Categories Afrique, Kenya, Politique d'Alerte

Alerte : Les Peuples Autochtones Ogieks de Mau-Narok sont expulsés malgré deux arrêts de la Cour africaine en leur faveur

Le Consortium APAC condamne fermement cette violence inexcusable à l'encontre des Ogieks et se montre solidaire des communautés affectées et de notre Membre, l’organisation Ogiek Peoples' Development Program (Programme de développement des Peuples Ogieks), dans leur quête de justice

Une des nombreuses maisons détruites de la communauté Ogiek lors des expulsions dans la matinée du jeudi 2 novembre 2023. Crédit : Membre de la communauté.

First published on 11/06/2023, and last updated on 11/16/2023

Par le Consortium APAC
Traduit par Silvia Ritossa

Avertissement : cette alerte contient des informations bouleversantes sur les Peuples Autochtones victimes d’expulsions forcées au Kenya, ainsi que des photos de maisons détruites.


Le 2 novembre 2023, des informations en provenance des Peuples Ogieks de Sasimwani et de Nkareta, dans le comté de Narok, au Kenya, indiquent que le gouvernement kényan est en train d’expulser les communautés de leurs terres ancestrales. Et ce en dépit d’un arrêt de la Cour africaine rendu il y a six ans, reconnaissant la propriété des Ogieks sur ces terres, et d’un autre arrêt de la Cour africaine datant de 2022, spécifiant que les terres doivent leur être restituées. Le Consortium APAC condamne fermement cette violence inexcusable à l’encontre des Ogieks et se montre solidaire des communautés affectées et de notre Membre, l’organisation Ogiek Peoples’ Development Program (Programme de développement des Peuples Ogieks), dans leur quête de justice.

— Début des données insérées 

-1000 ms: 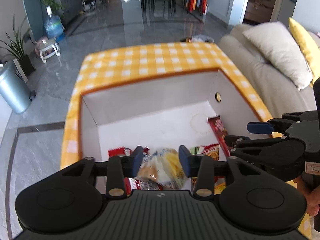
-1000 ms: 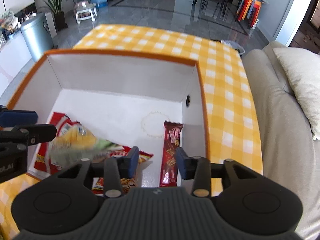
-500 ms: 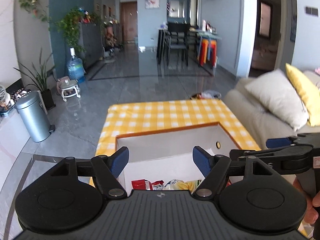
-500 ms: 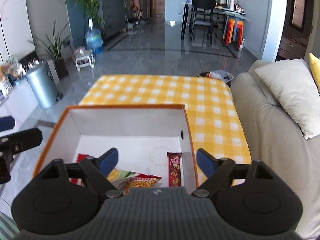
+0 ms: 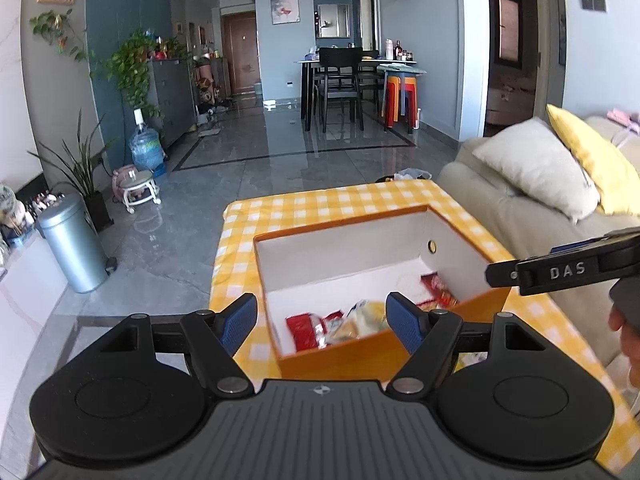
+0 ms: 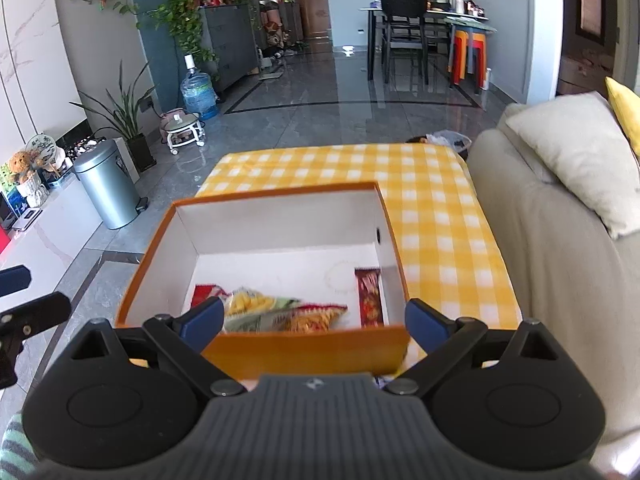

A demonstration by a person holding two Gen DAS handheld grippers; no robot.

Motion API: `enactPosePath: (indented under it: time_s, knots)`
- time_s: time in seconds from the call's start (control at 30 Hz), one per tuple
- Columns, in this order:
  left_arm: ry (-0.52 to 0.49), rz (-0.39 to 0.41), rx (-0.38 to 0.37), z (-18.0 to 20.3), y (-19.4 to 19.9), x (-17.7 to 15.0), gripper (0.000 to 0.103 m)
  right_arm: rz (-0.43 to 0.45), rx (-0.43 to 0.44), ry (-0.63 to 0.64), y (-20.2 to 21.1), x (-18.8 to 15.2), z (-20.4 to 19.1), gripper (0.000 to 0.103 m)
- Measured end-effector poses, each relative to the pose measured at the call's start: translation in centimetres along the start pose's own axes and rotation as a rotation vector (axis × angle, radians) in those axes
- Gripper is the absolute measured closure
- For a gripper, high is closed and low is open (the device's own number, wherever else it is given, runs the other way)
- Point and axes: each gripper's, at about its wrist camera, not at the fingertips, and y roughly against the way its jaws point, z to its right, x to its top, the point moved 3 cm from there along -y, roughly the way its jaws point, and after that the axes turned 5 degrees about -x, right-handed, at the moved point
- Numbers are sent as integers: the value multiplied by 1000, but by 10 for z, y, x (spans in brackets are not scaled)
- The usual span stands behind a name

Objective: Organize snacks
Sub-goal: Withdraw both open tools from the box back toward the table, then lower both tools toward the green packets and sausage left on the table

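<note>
Hovering wide open and empty, jaws just opened, left tongs (image 5: 322, 322) and right tongs (image 6: 314, 322), having dropped crinkly foil snack packets (image 6: 280, 312) into the orange cardboard box (image 6: 304, 350) just ahead.

A yellow-and-white checked tablecloth (image 6: 436, 216) covers a low table beside a beige sofa (image 6: 560, 280), which carries a cream cushion (image 6: 576, 160) and a yellow cushion (image 5: 592, 164). On the grey tiled floor stand a metal pedal bin (image 6: 106, 184), a blue water jug (image 6: 198, 94) and a small white wheeled stool (image 6: 185, 132). Leafy potted plants (image 6: 124, 116) line the left wall near a grey cabinet (image 6: 228, 44). Further back, a dining table (image 5: 360, 66) has black chairs (image 5: 340, 84) and stacked orange stools (image 5: 400, 96) beside it.
</note>
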Motion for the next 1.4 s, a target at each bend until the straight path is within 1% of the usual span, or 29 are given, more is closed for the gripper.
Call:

Les Ogieks sont l’un des Peuples Autochtones de chasseurs-cueilleurs du Kenya. Ils vivent à l’intérieur et autour du complexe de Mau, leur territoire ancestral qui a été conservé et géré par les générations passées et actuelles, et qui continue de l’être aujourd’hui, grâce à leurs systèmes de connaissances autochtones.

Le 26 octobre 2023 est le jour où les Ogieks ont été informés de leur possible expulsion de leurs terres ancestrales dans le comté de Narok. Cette information a été communiquée par le biais d’un avis public du ministère de l’environnement et le début des opérations a été confirmé par les Kenya Water Towers Agencies (les agences pour les chutes d’eau du Kenya) via un message sur Facebook. Le moins que l’on puisse dire, c’est qu’il s’agit d’une nouvelle inattendue pour la communauté. En effet, depuis plusieurs mois, le Peuple Ogiek a suivi la mise en oeuvre de l’arrêté de mai 2017 de la Cour africaine des droits humains et des peuples, selon lequel les Ogieks sont les propriétaires de ces terres, et l’arrêté de juin 2022 de la Cour africaine, qui ordonne au gouvernement kényan d’entreprendre un processus de démarcation et de délimitation afin de restituer les terres aux Ogieks. Pour plus d’informations sur cette affaire, cliquez ici.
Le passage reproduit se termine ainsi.